* **Work instruction**
Output the whole listing below. Keep it exact.

_ _ _ _ _ _ _

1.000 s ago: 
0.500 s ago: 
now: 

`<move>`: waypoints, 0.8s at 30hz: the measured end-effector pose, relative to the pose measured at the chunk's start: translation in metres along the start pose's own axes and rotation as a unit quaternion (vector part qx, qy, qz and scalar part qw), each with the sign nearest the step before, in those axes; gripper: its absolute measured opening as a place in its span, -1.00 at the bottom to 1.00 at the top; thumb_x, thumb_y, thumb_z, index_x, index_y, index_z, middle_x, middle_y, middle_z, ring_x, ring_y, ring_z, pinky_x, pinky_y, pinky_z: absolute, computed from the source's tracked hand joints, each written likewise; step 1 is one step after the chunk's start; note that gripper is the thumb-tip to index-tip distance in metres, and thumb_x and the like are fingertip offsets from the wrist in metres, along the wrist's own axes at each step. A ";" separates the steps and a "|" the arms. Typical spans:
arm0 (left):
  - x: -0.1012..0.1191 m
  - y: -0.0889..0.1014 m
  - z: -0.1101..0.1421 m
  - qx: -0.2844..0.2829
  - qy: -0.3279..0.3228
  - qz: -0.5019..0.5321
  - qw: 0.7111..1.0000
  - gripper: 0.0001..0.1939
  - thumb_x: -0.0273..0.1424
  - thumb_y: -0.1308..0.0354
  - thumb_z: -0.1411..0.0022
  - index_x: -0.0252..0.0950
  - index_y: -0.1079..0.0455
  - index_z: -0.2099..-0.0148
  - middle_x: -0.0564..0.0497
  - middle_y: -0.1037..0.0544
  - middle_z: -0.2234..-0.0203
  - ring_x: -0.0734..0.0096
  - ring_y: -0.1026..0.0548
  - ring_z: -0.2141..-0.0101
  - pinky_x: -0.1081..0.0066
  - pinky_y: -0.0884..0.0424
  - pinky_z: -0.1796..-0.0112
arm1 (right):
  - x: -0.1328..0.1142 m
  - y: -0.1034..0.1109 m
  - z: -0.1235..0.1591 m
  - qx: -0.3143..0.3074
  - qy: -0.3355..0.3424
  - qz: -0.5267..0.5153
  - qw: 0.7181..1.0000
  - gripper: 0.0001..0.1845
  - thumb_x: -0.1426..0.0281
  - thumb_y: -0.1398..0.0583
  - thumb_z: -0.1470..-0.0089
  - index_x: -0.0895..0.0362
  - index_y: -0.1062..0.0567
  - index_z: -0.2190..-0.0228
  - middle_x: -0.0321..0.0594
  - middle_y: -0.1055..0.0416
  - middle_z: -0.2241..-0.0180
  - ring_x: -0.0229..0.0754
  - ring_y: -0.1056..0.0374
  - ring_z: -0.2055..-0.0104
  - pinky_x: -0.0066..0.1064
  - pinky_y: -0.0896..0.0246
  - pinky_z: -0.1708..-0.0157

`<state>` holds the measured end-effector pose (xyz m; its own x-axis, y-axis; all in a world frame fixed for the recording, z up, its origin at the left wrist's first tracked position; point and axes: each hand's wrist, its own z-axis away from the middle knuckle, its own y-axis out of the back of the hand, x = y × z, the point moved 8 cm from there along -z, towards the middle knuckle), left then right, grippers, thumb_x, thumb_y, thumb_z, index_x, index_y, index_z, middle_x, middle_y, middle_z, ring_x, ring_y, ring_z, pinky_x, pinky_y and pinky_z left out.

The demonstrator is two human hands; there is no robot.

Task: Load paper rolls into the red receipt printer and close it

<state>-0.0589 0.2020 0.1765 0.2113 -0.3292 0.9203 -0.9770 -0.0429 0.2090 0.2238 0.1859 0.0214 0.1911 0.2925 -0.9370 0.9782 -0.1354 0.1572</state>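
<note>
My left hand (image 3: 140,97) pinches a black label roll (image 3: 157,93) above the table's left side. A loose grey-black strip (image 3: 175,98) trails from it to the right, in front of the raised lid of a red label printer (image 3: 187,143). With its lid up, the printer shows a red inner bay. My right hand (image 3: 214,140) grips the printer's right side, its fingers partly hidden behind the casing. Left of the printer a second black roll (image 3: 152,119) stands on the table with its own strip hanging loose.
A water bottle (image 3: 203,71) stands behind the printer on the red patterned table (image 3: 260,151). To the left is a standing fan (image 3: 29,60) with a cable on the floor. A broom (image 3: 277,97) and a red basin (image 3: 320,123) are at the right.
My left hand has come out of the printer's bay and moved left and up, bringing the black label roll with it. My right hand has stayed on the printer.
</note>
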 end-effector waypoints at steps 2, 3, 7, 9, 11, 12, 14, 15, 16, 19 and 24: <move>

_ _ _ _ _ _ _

* **Exercise output**
1.000 s ago: 
0.500 s ago: 
now: 

`<move>`: waypoints, 0.8s at 30hz: the measured end-effector pose, relative to the pose measured at the chunk's start: translation in metres along the start pose's own axes and rotation as a unit quaternion (vector part qx, qy, qz and scalar part qw), each with the sign nearest the step before, in those axes; gripper: its absolute measured opening as a place in its span, -1.00 at the bottom to 1.00 at the top; thumb_x, thumb_y, thumb_z, index_x, index_y, index_z, middle_x, middle_y, middle_z, ring_x, ring_y, ring_z, pinky_x, pinky_y, pinky_z: absolute, computed from the source's tracked hand joints, each written likewise; step 1 is one step after the chunk's start; note that gripper is the thumb-tip to index-tip distance in metres, and thumb_x and the like are fingertip offsets from the wrist in metres, along the wrist's own axes at each step. A ";" separates the steps and a "|" the arms. Typical spans:
arm0 (left):
  - x: -0.1012..0.1191 m
  - y: -0.0889..0.1014 m
  - z: -0.1101..0.1421 m
  - qx: -0.2844..0.2829
  - qy: -0.3279..0.3228
  - qz: -0.5019..0.5321
  - qw: 0.7111..1.0000
  - gripper: 0.0001..0.1939
  - thumb_x: -0.0273..0.1424
  - thumb_y: -0.1308..0.0354
  - thumb_z: -0.1411..0.0022
  - index_x: -0.0252..0.0950
  - index_y: -0.1079..0.0455
  - index_z: -0.2099..-0.0148
  - middle_x: -0.0564..0.0497
  - middle_y: -0.1037..0.0544
  - middle_z: -0.2234..-0.0203
  - ring_x: -0.0734..0.0096
  - ring_y: -0.1026..0.0548
  - ring_z: -0.2141..-0.0101
  - pinky_x: -0.1081..0.0066
  - pinky_y: -0.0884..0.0424
  - pinky_z: -0.1796..-0.0112
arm1 (right):
  - x: -0.1328..0.1142 m
  - y: -0.1034..0.1109 m
  - z: -0.1235..0.1591 m
  - qx: -0.3143..0.3074
  - qy: -0.3355..0.3424
  - qz: -0.5267..0.5153
  - qw: 0.7181..1.0000
  - gripper: 0.0001..0.1845
  - thumb_x: -0.1426..0.0281
  - thumb_y: -0.1398..0.0583
  - thumb_z: -0.1470..-0.0089
  - index_x: -0.0895..0.0362
  - index_y: -0.1062..0.0567
  - index_z: -0.2190..-0.0228
  - middle_x: -0.0321..0.0594
  - middle_y: -0.1055..0.0416
  - middle_z: -0.2241..-0.0180
  - ring_x: -0.0229..0.0754
  - ring_y: -0.1056..0.0374
  - ring_z: -0.2055..-0.0104
  - pinky_x: -0.0066..0.1064
  - pinky_y: -0.0896..0.0246
  - pinky_z: -0.1708..-0.0157

`<state>` holds the measured end-effector pose (xyz m; its own x-axis, y-axis; all in a world frame fixed for the recording, z up, its origin at the left wrist's first tracked position; point and axes: each hand's wrist, its own z-axis away from the middle knuckle, its own y-axis out of the back of the hand, x = y × z, the point moved 8 cm from there along -z, towards the middle knuckle), left then right, grippers, thumb_x, thumb_y, thumb_z, index_x, index_y, index_z, middle_x, middle_y, middle_z, ring_x, ring_y, ring_z, pinky_x, pinky_y and pinky_z left out.

The demonstrator is two human hands; there is no robot.

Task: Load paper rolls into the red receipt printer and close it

<state>-0.0589 0.2020 0.1765 0.2113 -0.3292 0.9203 -0.9770 -0.0429 0.2090 0.2238 0.1859 0.0214 0.1911 0.2925 -0.9370 0.9782 -0.1354 0.1572</state>
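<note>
My left hand (image 3: 140,97) pinches a black label roll (image 3: 157,93) above the table's left side. A loose grey-black strip (image 3: 175,98) trails from it to the right, in front of the raised lid of a red label printer (image 3: 187,143). With its lid up, the printer shows a red inner bay. My right hand (image 3: 214,140) grips the printer's right side, its fingers partly hidden behind the casing. Left of the printer a second black roll (image 3: 152,119) stands on the table with its own strip hanging loose.
A water bottle (image 3: 203,71) stands behind the printer on the red patterned table (image 3: 260,151). To the left is a standing fan (image 3: 29,60) with a cable on the floor. A broom (image 3: 277,97) and a red basin (image 3: 320,123) are at the right.
My left hand has come out of the printer's bay and moved left and up, bringing the black label roll with it. My right hand has stayed on the printer.
</note>
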 end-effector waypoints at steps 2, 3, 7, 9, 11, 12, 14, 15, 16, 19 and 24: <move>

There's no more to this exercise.